Even in this era a lot of girls still wait for the guy to ask them out. Go for it, if nothing else you can confess you like her and she might feel the same. If there is a spark and interest just because she is leaving for college doesn’t mean you can’t give it a whirl now. You never know what might happen of you don’t try.

Where is “leaving for college”? 50 miles, 500 or 3 thousand? If college is within a couple hour drive you can still get together as you both are able.
If nothing else I think you owe it to yourself to take a leap of faith and see what unfolds. If something comes of it great, if not, you tried and you won’t be consumed with wondering “what if?” Always better to know than wonder. right? Ask her out, just do it kiddo!

Inspired_2write's avatar

“is this crush or relationship worth pursuing?”...well it must have been otherwise you would not had corresponded, made friends with her for over a year and a half?
Wish her good luck in Colloege and ask her out for a farewell dinner and maybe you two will correspond while she is in College and after connect?
It takes tme to pursue the wothwhile things in life. No neeed to rush..take your time but let her know that you admire her etc
She may not want to commit to someone at this point..she is still discovering her potentials.

Here2_4's avatar

Things are so very uncertain at your age. People move, people change their minds, people change friends, I could go on a real long time. College could fall through or be changed. You just never know. You could get involved with a girl you think will be around forever, and then her father gets transferred to another city.
Go out with her. Don’t think about making a long term relationship with her. If that happens, super, but if it doesn’t, then you and she have some fun together.
There will be people who pass through your life and never come back. Don’t make that a reason to not pursue a friendship. If you do, you will miss out on so much.

Souljacker's avatar

I’m starting to see things a bit more clearly now, thank you for the responses.
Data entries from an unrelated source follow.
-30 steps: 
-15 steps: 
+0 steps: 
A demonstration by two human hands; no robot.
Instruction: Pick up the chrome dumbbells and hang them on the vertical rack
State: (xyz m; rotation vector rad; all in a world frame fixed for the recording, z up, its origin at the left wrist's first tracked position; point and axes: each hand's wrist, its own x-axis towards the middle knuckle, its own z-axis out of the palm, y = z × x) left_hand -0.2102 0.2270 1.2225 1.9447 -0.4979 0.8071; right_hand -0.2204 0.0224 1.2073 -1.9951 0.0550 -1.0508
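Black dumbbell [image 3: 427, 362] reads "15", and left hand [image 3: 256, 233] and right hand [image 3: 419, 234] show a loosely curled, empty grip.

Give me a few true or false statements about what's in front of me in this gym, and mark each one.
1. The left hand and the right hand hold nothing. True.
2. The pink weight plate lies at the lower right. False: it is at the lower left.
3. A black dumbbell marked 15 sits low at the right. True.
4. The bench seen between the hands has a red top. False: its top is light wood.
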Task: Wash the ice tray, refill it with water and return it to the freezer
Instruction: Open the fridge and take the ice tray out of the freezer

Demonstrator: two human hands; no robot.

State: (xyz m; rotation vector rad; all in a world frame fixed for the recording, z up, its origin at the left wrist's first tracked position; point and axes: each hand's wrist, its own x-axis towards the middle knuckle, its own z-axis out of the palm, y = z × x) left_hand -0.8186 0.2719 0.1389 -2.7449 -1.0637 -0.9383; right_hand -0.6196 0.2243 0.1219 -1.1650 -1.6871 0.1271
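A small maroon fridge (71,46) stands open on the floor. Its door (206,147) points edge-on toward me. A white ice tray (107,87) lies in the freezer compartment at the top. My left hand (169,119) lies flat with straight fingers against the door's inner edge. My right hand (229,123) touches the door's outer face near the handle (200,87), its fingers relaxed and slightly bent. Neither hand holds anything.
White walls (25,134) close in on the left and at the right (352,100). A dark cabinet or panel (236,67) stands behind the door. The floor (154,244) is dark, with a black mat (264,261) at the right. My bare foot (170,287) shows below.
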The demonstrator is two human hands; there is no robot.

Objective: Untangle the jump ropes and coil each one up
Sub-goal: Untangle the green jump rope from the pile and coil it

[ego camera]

There is something however I want to cover. In person I dont see her that much but when I do she smiles, she is somewhat interested, although our conversations are in a group so that may be a false positive. Anywho, during text she is tending to be sort of cold with short responses. Latest thing that happened is that I’ve texted her asking when should I call her, but she just replied why? so I turned it into a joke, I didn’t know what else to do, and didn’t ask her out or tell her that I appreciate her, altho at this point I think she knows. I know if I can call her, if I can spend some alone time with her, I’ll be able to see truly for myself if its worth getting to know her more and then pull the trigger so to speak and take her out. Because until now I believe it, but I can’t prove it.

janbb's avatar

I’d say at this point either ask her out and know or give it up. You’re spending too much time looking at tea leaves. It sounds from where I sit that she probably is not interested in dating you but why not just find out?